_WHAT TO PRODUCE_: Would you retype the listing word for word, skipping its pictures?

_SOURCE DATA_:
──────────

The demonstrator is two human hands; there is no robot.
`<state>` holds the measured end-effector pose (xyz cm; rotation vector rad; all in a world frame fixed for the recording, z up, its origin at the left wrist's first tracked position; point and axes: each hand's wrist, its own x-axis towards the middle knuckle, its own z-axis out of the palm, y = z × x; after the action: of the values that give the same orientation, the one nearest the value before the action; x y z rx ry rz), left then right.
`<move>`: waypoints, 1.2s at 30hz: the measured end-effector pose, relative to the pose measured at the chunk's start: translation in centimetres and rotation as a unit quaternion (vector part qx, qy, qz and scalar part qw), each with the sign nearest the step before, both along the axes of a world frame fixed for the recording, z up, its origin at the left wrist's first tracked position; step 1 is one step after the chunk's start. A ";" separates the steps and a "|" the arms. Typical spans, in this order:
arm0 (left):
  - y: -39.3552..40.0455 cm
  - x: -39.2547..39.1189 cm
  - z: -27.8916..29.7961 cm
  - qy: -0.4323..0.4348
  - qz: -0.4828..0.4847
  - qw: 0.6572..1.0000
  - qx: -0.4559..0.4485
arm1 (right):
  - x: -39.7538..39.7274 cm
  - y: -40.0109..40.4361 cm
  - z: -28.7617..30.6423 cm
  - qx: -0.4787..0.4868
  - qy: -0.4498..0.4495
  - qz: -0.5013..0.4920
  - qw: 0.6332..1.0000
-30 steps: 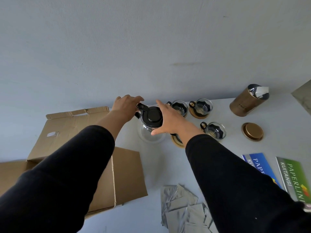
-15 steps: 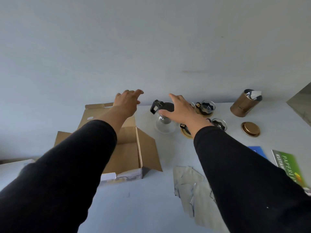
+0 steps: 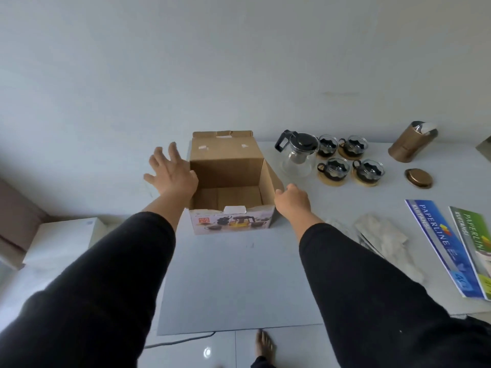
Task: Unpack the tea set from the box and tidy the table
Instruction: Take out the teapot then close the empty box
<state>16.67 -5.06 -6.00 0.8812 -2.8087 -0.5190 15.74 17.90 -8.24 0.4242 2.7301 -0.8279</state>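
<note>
An open cardboard box (image 3: 228, 166) with a tea-set picture on its front stands on the white table (image 3: 239, 282), its inside looking empty. My left hand (image 3: 171, 172) is spread open beside the box's left wall. My right hand (image 3: 292, 200) hovers at the box's right flap with fingers curled down, holding nothing. A glass teapot (image 3: 299, 155) with a black lid stands to the right of the box. Beside the teapot sit several glass cups (image 3: 342, 160) on wooden coasters.
A bronze canister (image 3: 410, 146) lies tilted at the back right, its round lid (image 3: 418, 177) flat nearby. Crumpled wrapping (image 3: 380, 235) and two Paperline booklets (image 3: 443, 245) lie on the right. A white box (image 3: 61, 240) sits off the table's left. My bare foot (image 3: 263, 343) shows below.
Both hands have left the teapot and drawn back to the two sides of the box. The view has pulled back, so the whole box and more table now show.
</note>
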 end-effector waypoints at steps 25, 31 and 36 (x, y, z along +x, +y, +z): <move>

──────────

_ANSWER TO THE EXERCISE_:
The demonstrator is two human hands; there is no robot.
`<state>` holds the measured end-effector pose (xyz cm; rotation vector rad; all in a world frame fixed for the recording, z up, its origin at the left wrist's first tracked position; point and axes: each hand's wrist, its own x-axis towards the middle knuckle, its own z-axis out of the palm, y = z × x; after the action: of the values that give the same orientation, the one nearest the value before the action; x y z rx ry rz), left then right.
`<move>`: waypoints, 1.2s at 30hz: the measured end-effector pose, relative to the pose measured at the chunk's start: translation in centimetres and rotation as a unit quaternion (vector part qx, qy, qz and scalar part qw), each with the sign nearest the step before, both along the axes of a world frame fixed for the recording, z up, its origin at the left wrist's first tracked position; step 1 is one step after the chunk's start. A ";" separates the steps and a "|" the arms. Typical spans, in this order:
arm0 (left):
  - y: -39.3552..40.0455 cm
  - x: -39.2547..39.1189 cm
  - z: -27.8916..29.7961 cm
  - qy: -0.4323..0.4348
  - qz: -0.4828..0.4847
  - qw: 0.6572..1.0000
  - qx: -0.4559..0.4485
arm1 (right):
  - x: -39.7538..39.7274 cm
  - y: -40.0109..40.4361 cm
  - z: -28.7617..30.6423 cm
  - qx: -0.4787..0.4868
  - qy: -0.4498..0.4495
  - qz: -0.5013..0.4920
  - qw: 0.6332..1.0000
-30 steps: 
-15 steps: 
+0 steps: 
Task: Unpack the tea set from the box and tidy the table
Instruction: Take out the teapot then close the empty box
<state>16.67 -5.06 -6.00 0.8812 -2.8087 -0.5190 15.74 17.90 -8.24 0.4242 2.7301 -0.8279</state>
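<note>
An open cardboard box (image 3: 228, 166) with a tea-set picture on its front stands on the white table (image 3: 239, 282), its inside looking empty. My left hand (image 3: 171, 172) is spread open beside the box's left wall. My right hand (image 3: 292, 200) hovers at the box's right flap with fingers curled down, holding nothing. A glass teapot (image 3: 299, 155) with a black lid stands to the right of the box. Beside the teapot sit several glass cups (image 3: 342, 160) on wooden coasters.
A bronze canister (image 3: 410, 146) lies tilted at the back right, its round lid (image 3: 418, 177) flat nearby. Crumpled wrapping (image 3: 380, 235) and two Paperline booklets (image 3: 443, 245) lie on the right. A white box (image 3: 61, 240) sits off the table's left. My bare foot (image 3: 263, 343) shows below.
Both hands have left the teapot and drawn back to the two sides of the box. The view has pulled back, so the whole box and more table now show.
</note>
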 end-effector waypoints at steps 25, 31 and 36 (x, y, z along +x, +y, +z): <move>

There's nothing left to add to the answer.